What you are asked to do: Of all the lines below, output only those starting at the one with "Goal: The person" and ending at the one with "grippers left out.", both ends included, exactly as written.

#####

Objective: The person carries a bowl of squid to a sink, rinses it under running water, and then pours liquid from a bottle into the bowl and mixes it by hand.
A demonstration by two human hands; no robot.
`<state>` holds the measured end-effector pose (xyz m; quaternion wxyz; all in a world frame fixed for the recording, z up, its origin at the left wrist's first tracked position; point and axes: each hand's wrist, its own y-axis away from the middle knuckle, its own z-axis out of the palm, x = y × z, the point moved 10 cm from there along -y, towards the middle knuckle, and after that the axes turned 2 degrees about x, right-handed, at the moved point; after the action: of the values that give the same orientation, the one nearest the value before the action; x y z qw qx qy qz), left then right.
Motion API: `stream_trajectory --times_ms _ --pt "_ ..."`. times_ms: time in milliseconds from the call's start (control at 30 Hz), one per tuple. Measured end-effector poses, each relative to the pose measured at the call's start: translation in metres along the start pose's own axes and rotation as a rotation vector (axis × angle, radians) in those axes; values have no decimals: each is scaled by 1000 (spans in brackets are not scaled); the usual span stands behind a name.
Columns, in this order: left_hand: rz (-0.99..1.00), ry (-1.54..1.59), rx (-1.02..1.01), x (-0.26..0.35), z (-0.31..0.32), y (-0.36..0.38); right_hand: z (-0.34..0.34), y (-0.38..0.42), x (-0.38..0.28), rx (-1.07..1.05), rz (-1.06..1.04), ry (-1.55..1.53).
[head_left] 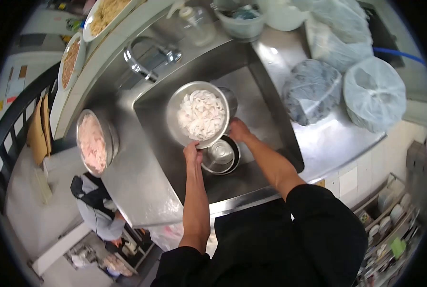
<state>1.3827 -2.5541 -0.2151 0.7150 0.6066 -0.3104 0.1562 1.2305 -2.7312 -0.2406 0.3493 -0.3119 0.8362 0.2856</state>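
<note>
Over the sink (266, 112) is a round metal bowl (173, 117) with pale, whitish pieces of food (201, 114) in it. My left hand (193, 153) grips the bowl's near rim, its fingers closed on the edge. My right hand (239, 130) is at the bowl's lower right side; its fingertips are partly hidden, so its hold is unclear. Below the bowl, a smaller metal pot (221, 153) sits in the sink, partly covered by the bowl. Another metal container (230, 99) shows behind the bowl's right side.
The faucet (142, 67) rises behind the sink. A bowl of pink meat (93, 143) stands on the left counter. Plastic-covered containers (312, 92) (374, 93) are on the right. A soap bottle (194, 26) stands at the back. Another person (98, 210) is at lower left.
</note>
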Motion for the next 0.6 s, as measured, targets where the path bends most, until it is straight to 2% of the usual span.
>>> stream_trajectory --times_ms 33,67,133,267,333,367,400,433,500,533,567,600 --pt "-38 9 -19 -11 8 -13 -29 18 -21 80 -70 -57" --pt "-51 -2 -63 -20 18 -22 -30 29 -17 153 -62 24" --pt "-116 6 -77 -39 33 -39 -40 63 -5 69 59 -8" --pt "-159 2 -322 -83 75 -87 -98 151 -29 218 126 -9" --pt "-169 6 -392 -95 96 -93 -134 202 -48 515 99 -34" --pt "138 -291 -575 -90 114 -122 -143 223 -55 547 130 -19" --pt "449 -580 -768 -110 126 -123 -156 267 -65 702 161 -44" --pt "445 -591 -782 -125 121 -143 -165 288 -73 829 153 -88" --pt "850 -1291 -684 -130 131 -149 -168 308 -79 885 167 -105" --pt "869 -1296 -692 -120 133 -138 -173 319 -82 931 179 -115" --pt "290 -745 -528 -111 105 -143 -182 328 -91 973 153 -127" --pt "-268 -186 -332 -136 80 -127 -184 334 -90 1001 160 -130"
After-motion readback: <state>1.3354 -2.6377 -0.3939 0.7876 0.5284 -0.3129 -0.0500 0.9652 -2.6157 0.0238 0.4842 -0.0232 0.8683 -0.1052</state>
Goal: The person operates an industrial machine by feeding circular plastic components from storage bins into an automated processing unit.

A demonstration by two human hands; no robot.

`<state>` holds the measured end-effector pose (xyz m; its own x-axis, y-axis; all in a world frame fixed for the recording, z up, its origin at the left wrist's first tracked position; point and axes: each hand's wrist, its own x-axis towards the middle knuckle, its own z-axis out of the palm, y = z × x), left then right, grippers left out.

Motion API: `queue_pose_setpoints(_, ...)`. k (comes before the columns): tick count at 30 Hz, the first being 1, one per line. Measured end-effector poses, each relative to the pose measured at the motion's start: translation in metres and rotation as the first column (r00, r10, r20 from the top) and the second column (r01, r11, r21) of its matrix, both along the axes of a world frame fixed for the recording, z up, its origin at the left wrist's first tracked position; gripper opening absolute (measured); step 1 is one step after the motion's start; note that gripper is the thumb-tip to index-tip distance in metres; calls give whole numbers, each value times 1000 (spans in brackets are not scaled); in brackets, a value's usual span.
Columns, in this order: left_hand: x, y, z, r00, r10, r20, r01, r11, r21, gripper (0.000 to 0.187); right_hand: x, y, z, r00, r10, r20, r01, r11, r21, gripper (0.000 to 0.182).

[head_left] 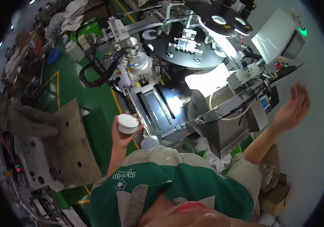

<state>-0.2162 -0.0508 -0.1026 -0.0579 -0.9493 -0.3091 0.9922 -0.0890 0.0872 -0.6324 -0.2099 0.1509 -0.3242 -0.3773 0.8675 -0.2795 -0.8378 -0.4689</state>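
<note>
My left hand (pixel 121 138) is closed around a short stack of white round discs (pixel 128 124), held upright beside the machine's front left corner. Close by, another white round piece (pixel 150 142) lies at the near end of the machine's slotted rail track (pixel 156 109). On the far right, my right hand (pixel 293 108) is raised in the air with fingers stretched out and nothing visible in it. It is nearest to the machine's right side, below the white monitor (pixel 273 36). A white cylinder (pixel 141 63) stands at the track's far end.
A black rotary table (pixel 192 51) with ring lights (pixel 218 20) sits at the back. A metal chute (pixel 222 130) juts toward me, with white discs (pixel 218 162) below it. Left are a wooden board (pixel 69 143) and another person (pixel 21 117). Cardboard boxes (pixel 275 198) stand lower right.
</note>
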Motion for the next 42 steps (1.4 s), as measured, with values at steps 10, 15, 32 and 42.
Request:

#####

Your solution:
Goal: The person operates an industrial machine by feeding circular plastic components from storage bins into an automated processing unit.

A demonstration by two human hands; no robot.

`<state>` holds the measured end-effector pose (xyz m; its own x-axis, y-axis; all in a world frame fixed for the recording, z up, its origin at the left wrist's first tracked position; point and axes: each hand's wrist, its own x-axis towards the middle knuckle, its own z-axis out of the palm, y = z × x), left then right, grippers left out.

For this exercise, nothing further remains to be done.